» WHAT YOU HAVE TO DO: Leave the pictures out and write out the rest of the listing word for word.
***
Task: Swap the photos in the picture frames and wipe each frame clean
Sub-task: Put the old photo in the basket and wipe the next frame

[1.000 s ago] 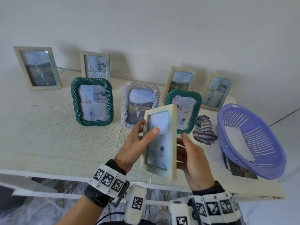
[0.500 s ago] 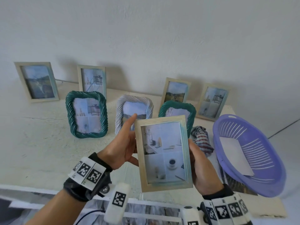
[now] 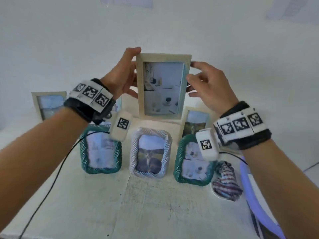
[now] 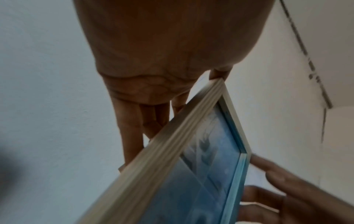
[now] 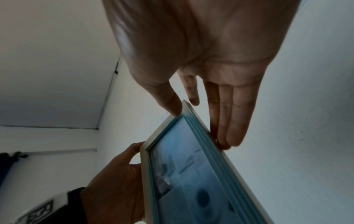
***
» COMPLETED TASK:
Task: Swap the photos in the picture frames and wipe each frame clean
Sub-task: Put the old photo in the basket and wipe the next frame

[1.000 s ago] 
[0.500 s ago] 
[now] 
[now] 
[now] 

Nothing else belongs to this answer.